Adaptation to cultured cells is observed for many viruses, and even a single passage in cultured cells has the potential to cause mutations (5, 12). Passaged viruses exhibit different characteristics from the original viruses (5, 13), drug sensitivity (4, 14), and pathogenicity in laboratory animals (15). Passage-selected mutations include the multibasic cleavage site in the spike protein in severe acute respiratory syndrome coronavirus 2 (SARS-CoV-2) (14) and hemagglutinin (HA) protein in influenza A virus (IAV) (16).
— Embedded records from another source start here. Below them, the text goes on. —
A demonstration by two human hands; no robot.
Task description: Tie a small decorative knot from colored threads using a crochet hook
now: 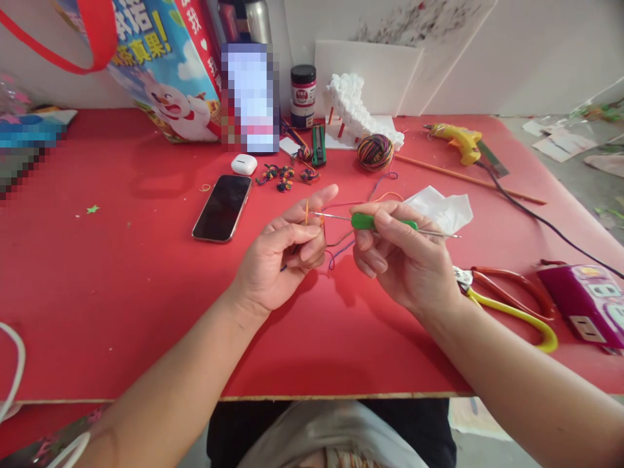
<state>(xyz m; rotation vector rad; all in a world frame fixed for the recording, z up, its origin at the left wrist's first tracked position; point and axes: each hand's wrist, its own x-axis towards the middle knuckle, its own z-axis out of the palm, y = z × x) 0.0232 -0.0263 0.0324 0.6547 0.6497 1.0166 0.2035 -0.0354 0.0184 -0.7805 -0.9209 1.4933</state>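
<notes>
- Centrally, two bare hands are held above a red table point(146, 312).
- The left hand point(285, 253) pinches an orange yarn strand point(307, 212) between thumb and curled fingers; the strand crosses its outstretched index finger.
- The right hand point(407, 250) grips a green-handled hook point(361, 222), its thin metal shaft pointing at that strand; whether the tip has caught it is too fine to tell.
- Beyond the hands lie small knotted yarn pieces point(286, 172) and, further right, a multicoloured yarn ball point(375, 153).
- Near the right forearm: pliers point(509, 316) with red and yellow handles.
</notes>
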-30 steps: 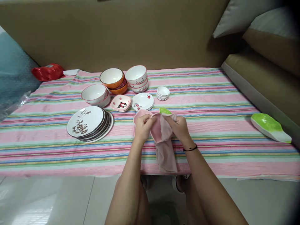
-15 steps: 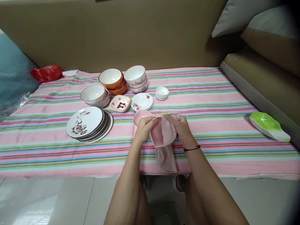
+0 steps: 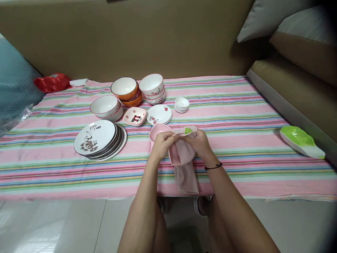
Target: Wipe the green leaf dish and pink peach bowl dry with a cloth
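My left hand point(image 3: 162, 144) grips the left rim of a pink bowl point(image 3: 174, 155), held tilted above the striped cloth near its front edge. With my right hand point(image 3: 200, 142) I pinch a light pink cloth point(image 3: 185, 149) over the bowl's rim. The cloth covers much of the bowl's inside, and its tail point(image 3: 186, 179) hangs below. A small green patch point(image 3: 187, 130) shows at the top of the cloth. Just behind my left hand, another pink bowl point(image 3: 159, 130) rests on the striped cloth.
Stacked plates point(image 3: 96, 138), white-and-red bowls point(image 3: 105, 106), orange bowls point(image 3: 125, 88) and floral bowls point(image 3: 152, 84) stand left and behind. Nearer are a square dish point(image 3: 134, 116), floral plates point(image 3: 159, 114) and small white bowls point(image 3: 182, 103). A green leaf-shaped dish point(image 3: 300, 140) lies right.
My right hand has moved left along the rim, closer to my left hand. The pink cloth now covers more of the bowl's inside.
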Demonstrator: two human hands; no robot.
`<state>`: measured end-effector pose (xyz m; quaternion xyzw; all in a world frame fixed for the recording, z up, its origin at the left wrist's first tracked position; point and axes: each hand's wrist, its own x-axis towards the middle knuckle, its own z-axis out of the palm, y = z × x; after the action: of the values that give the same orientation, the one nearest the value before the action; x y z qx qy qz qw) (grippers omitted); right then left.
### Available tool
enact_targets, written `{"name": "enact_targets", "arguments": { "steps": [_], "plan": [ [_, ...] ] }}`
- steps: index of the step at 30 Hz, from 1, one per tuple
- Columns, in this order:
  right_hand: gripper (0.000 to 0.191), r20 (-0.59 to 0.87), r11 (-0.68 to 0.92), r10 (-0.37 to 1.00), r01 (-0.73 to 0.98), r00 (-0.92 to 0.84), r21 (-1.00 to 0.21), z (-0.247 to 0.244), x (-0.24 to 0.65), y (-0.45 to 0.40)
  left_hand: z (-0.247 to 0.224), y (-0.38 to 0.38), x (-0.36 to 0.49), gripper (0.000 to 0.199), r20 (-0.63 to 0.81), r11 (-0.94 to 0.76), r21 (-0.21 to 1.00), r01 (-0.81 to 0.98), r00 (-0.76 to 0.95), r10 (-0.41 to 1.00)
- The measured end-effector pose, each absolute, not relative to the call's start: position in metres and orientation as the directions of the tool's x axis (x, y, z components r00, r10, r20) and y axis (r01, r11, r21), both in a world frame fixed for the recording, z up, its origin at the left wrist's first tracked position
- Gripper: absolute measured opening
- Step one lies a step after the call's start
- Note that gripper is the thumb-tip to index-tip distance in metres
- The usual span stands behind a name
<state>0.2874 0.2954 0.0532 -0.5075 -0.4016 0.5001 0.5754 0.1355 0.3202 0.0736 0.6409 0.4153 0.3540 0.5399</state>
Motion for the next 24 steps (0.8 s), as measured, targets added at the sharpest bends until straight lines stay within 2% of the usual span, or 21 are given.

These have been reported to be less frequent in cultured cells expressing host factors involved in infection, such as proteases (14) and sialic acids (16). This suggests that mimicking the natural infection environment is important for minimizing changes in the viral genome caused by passage. Viruses belonging to the family Paramyxoviridae, including HPIVs, require F protein activation by proteolytic cleavage. Some viruses are cleaved by the ubiquitous furin, tissue-specific proteases, or extracellular proteases (17). Thus, when the virus is propagated in cultured cells lacking necessary proteases, exogenous proteases need to be added. Our group previously reported that HPIVs proliferate well without trypsin treatment in Vero cells expressing the transmembrane protease, serine 2 (Vero/TMPRSS2), one of the type II transmembrane serine proteases expressed in human airway epithelia in vivo (18).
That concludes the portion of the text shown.